None of this is true for our upcoming game (Depths of Peril is similar in many ways). I'm going to show this with a bunch of examples of the typical rpg and our game. These examples will overlap a bit.

Real choices:

Bonelord has taken Airik hostage and demands a ransom to be paid. In a typical rpg, if you even have the choice of whether or not you pay, either direction is going to end up with you rescuing Airik, either because the choice is phony or you have to use save games when you fail. In our game, you really do have the choice and the choices lead to different outcomes. If you pay off the ransom, you will get Airik back, but Bonelord leaves with your money and is very likely to take another hostage now that he knows he has a sucker. If you refuse, Bonelord will attack and try to kill Airik. Airik is very mortal. If he dies, he really will be dead and you
might be without an important NPC for the rest of this adventure.

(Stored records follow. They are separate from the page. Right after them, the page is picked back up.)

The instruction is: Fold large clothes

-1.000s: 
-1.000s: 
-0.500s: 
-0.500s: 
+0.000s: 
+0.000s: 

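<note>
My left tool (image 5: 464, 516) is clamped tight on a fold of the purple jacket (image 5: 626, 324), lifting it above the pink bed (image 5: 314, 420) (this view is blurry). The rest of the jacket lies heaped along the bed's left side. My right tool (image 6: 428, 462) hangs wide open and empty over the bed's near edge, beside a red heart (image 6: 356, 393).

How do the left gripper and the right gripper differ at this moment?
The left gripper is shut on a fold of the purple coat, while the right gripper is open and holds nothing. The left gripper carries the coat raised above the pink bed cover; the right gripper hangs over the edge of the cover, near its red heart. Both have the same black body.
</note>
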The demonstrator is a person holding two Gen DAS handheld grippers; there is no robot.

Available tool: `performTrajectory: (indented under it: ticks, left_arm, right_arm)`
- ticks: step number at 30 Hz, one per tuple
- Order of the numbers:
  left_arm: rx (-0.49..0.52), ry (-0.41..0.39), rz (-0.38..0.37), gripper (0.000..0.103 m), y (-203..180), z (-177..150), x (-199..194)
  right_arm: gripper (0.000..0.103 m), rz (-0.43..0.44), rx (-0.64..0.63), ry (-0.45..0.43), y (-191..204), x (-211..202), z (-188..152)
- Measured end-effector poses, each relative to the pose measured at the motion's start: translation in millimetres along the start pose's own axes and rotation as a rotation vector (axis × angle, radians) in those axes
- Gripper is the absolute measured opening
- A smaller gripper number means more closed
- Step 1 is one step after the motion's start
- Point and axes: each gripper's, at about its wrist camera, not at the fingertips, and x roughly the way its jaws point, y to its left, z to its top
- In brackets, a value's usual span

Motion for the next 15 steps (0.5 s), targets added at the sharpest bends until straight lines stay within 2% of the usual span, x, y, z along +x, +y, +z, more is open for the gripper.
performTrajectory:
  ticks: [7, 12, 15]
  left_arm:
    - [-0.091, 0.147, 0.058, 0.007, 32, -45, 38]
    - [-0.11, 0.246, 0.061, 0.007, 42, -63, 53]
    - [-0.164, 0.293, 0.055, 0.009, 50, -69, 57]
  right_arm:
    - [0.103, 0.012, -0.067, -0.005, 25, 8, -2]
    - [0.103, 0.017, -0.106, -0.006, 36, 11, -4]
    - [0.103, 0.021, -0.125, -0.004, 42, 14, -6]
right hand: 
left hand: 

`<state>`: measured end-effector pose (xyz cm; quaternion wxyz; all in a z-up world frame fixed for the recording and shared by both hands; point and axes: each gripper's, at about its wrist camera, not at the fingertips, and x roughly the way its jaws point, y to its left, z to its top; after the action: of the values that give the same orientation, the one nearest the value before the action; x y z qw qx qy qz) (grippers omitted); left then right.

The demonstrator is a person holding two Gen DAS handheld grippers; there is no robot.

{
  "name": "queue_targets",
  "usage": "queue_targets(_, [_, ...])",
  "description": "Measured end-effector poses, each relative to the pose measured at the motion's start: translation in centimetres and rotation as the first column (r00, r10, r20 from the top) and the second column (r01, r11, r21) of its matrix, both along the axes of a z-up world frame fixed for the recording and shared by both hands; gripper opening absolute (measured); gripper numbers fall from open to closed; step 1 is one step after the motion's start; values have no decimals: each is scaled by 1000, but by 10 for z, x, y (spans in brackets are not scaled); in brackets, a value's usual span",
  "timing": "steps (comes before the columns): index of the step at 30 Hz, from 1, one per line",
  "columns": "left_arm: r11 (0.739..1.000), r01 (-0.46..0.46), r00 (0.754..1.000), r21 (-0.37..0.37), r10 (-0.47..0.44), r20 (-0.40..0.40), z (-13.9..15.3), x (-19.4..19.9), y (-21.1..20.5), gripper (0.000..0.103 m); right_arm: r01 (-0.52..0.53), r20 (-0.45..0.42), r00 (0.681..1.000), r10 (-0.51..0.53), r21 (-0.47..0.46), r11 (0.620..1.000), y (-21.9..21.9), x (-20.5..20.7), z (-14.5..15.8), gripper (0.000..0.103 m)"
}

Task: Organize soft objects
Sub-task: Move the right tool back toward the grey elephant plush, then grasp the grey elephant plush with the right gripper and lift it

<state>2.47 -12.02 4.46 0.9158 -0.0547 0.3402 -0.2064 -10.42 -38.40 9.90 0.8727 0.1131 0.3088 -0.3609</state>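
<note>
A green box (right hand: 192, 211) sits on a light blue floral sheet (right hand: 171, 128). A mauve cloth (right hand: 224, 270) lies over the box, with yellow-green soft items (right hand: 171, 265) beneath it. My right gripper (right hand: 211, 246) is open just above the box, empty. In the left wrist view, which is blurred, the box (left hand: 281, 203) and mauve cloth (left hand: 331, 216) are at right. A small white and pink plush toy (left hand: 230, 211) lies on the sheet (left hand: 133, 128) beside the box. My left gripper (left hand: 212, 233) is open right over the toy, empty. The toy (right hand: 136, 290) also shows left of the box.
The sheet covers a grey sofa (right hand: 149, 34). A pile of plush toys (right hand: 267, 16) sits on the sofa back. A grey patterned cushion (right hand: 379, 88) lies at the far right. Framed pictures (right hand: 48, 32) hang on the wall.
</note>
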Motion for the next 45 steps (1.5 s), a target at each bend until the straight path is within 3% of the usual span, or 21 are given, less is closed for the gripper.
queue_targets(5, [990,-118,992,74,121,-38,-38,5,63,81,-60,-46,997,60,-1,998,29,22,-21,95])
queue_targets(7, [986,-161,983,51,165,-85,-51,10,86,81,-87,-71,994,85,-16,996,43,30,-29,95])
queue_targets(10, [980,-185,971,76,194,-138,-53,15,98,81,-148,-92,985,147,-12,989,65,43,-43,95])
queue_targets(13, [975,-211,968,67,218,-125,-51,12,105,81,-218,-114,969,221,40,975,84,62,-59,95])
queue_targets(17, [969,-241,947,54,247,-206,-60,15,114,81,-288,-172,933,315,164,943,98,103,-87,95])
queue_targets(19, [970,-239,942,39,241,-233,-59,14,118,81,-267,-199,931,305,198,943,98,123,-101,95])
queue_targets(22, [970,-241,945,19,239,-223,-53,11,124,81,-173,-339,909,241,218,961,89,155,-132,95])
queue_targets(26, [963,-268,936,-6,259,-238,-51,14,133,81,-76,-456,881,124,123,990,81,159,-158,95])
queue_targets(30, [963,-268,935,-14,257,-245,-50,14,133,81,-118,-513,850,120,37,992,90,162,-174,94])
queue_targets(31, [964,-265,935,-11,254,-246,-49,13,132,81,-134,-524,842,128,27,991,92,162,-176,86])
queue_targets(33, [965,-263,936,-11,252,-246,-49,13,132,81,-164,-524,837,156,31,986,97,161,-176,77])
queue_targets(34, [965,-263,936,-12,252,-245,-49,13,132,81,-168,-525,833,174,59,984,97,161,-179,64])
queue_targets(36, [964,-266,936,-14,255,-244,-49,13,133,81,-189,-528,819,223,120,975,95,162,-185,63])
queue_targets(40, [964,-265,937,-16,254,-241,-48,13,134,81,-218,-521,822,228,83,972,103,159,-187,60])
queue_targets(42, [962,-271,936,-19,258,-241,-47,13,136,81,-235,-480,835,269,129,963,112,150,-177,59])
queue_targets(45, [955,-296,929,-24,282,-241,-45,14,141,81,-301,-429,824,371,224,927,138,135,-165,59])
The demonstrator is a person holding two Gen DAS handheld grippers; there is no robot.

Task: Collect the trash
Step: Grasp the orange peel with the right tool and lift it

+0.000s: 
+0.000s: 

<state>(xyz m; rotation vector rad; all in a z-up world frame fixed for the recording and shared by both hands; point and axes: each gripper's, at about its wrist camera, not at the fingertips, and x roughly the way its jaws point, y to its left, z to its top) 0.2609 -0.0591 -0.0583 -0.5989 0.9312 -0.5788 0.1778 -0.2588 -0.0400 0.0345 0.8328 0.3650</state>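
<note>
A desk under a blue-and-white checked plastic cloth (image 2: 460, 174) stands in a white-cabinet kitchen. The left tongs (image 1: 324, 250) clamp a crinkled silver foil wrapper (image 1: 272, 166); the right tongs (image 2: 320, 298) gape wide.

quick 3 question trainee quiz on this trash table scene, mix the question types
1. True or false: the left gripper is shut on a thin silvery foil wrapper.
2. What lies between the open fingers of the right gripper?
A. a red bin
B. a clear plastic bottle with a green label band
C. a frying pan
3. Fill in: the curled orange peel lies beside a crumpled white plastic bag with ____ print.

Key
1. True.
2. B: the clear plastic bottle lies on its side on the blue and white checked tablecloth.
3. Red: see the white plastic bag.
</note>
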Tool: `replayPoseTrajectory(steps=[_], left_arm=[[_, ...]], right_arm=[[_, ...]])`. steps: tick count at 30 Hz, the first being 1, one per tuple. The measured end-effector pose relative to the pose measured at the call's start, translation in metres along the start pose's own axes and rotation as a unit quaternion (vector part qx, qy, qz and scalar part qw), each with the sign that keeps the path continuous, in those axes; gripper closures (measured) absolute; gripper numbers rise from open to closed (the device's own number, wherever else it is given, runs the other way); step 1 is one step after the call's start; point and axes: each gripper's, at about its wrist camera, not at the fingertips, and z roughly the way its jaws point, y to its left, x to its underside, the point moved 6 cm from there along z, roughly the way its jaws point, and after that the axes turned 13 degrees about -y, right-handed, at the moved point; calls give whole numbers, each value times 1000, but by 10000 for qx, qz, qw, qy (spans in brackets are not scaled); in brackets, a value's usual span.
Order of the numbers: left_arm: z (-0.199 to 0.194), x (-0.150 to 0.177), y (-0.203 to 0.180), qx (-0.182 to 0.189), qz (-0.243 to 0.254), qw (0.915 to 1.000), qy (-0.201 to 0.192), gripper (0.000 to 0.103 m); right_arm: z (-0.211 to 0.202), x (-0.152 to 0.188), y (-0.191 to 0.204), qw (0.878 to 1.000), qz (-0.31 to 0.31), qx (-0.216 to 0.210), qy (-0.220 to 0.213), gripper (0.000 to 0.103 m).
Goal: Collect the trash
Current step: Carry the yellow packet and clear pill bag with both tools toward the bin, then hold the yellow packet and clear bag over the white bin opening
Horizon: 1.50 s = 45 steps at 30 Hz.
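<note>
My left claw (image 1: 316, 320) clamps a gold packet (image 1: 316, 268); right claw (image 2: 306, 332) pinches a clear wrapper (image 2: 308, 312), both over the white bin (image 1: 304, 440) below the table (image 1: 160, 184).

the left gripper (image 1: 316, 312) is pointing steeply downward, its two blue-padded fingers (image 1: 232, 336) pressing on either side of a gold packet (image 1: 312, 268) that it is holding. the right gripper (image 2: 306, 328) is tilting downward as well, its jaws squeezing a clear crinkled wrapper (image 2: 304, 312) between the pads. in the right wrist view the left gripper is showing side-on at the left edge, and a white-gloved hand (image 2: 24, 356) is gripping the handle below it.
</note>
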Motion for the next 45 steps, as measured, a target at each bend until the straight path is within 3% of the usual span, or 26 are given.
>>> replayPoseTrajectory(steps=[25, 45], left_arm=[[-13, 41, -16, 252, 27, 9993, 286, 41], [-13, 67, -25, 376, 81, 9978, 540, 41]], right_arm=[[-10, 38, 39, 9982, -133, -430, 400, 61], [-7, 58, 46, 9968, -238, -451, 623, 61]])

Two factions have been at war for a while, but now a representative of each is meeting with one another and trying to broker a truce. In a typical rpg, well neither of these things would probably be possible in the first place. In the remote case that they could, the two would sit in their location forever doing nothing until you killed them. In our game, they will only negotiate for so long. If they finish their meeting, they will declare peace with each other and possibly even declare war on the town now that they have the free time. If you can kill them both while they are still in the meeting though, their respective factions will think they have been betrayed and continue their war. And yes a war between two factions means they will fight and kill each other when they meet in the game.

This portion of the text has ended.